##### INFORMATION PROVIDED

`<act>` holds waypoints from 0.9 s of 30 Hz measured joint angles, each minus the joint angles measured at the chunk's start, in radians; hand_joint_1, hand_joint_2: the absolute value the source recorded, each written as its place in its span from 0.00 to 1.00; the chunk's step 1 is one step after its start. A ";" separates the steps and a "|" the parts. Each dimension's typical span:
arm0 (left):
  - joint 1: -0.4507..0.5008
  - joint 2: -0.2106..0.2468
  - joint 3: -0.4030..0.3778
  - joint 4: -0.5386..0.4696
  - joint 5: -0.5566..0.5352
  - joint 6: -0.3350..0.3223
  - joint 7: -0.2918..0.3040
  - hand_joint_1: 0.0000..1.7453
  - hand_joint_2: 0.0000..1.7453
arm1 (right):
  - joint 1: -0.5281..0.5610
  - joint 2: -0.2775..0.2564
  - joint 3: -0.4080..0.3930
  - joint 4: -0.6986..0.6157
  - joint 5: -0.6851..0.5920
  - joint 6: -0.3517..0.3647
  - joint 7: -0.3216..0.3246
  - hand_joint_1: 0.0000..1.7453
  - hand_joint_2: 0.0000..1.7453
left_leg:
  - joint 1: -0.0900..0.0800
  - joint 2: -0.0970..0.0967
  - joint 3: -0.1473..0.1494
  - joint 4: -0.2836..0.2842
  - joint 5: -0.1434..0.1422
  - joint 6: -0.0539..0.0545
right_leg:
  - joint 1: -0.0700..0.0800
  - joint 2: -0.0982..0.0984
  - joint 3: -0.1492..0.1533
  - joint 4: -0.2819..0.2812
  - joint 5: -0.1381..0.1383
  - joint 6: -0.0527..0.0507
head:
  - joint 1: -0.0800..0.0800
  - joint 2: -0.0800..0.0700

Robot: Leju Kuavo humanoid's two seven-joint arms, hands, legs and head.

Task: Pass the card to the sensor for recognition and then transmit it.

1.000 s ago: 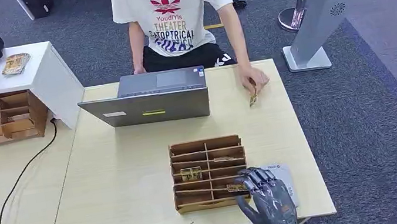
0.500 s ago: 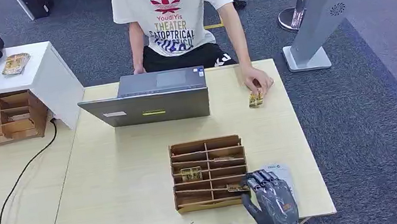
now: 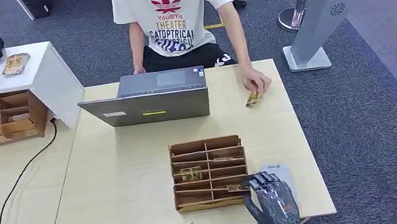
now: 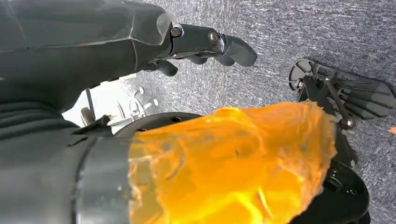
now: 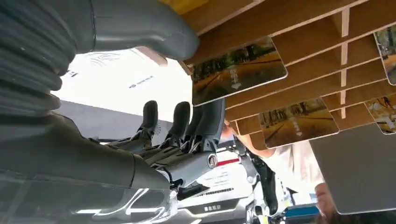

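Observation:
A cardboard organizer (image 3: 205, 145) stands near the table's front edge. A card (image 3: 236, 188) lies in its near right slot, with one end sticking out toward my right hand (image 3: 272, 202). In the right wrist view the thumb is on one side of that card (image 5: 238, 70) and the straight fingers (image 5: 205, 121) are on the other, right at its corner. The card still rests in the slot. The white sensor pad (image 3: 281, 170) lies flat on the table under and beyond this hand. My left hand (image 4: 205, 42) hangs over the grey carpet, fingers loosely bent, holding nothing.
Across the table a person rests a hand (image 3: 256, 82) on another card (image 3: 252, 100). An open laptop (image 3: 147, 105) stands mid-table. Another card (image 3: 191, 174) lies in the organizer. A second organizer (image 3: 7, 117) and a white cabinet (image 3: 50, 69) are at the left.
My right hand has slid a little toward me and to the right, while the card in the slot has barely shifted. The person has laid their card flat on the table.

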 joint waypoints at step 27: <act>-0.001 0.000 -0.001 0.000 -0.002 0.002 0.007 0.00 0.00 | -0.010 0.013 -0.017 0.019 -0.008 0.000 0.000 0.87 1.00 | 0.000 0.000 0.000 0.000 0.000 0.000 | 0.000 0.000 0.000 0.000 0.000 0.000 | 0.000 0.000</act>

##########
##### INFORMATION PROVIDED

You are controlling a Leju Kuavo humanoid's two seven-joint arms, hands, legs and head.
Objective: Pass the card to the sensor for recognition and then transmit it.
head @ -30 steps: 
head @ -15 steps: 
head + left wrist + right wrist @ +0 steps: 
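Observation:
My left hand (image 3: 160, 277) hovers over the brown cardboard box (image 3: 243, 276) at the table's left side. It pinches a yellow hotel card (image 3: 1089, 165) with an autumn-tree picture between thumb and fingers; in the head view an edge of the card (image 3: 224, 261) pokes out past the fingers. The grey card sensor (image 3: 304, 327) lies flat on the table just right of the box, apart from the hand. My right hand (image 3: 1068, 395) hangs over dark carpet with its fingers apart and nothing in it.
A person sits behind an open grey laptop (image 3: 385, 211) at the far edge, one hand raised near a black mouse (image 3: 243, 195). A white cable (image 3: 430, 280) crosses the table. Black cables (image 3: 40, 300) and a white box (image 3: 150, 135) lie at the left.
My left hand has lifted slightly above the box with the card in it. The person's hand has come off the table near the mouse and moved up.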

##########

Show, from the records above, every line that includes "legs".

◆ **SOLUTION TO THIS EXERCISE**:
Robot: Leju Kuavo humanoid's two seven-joint arms, hands, legs and head.
You are controlling a Leju Kuavo humanoid's two seven-joint arms, hands, legs and head.

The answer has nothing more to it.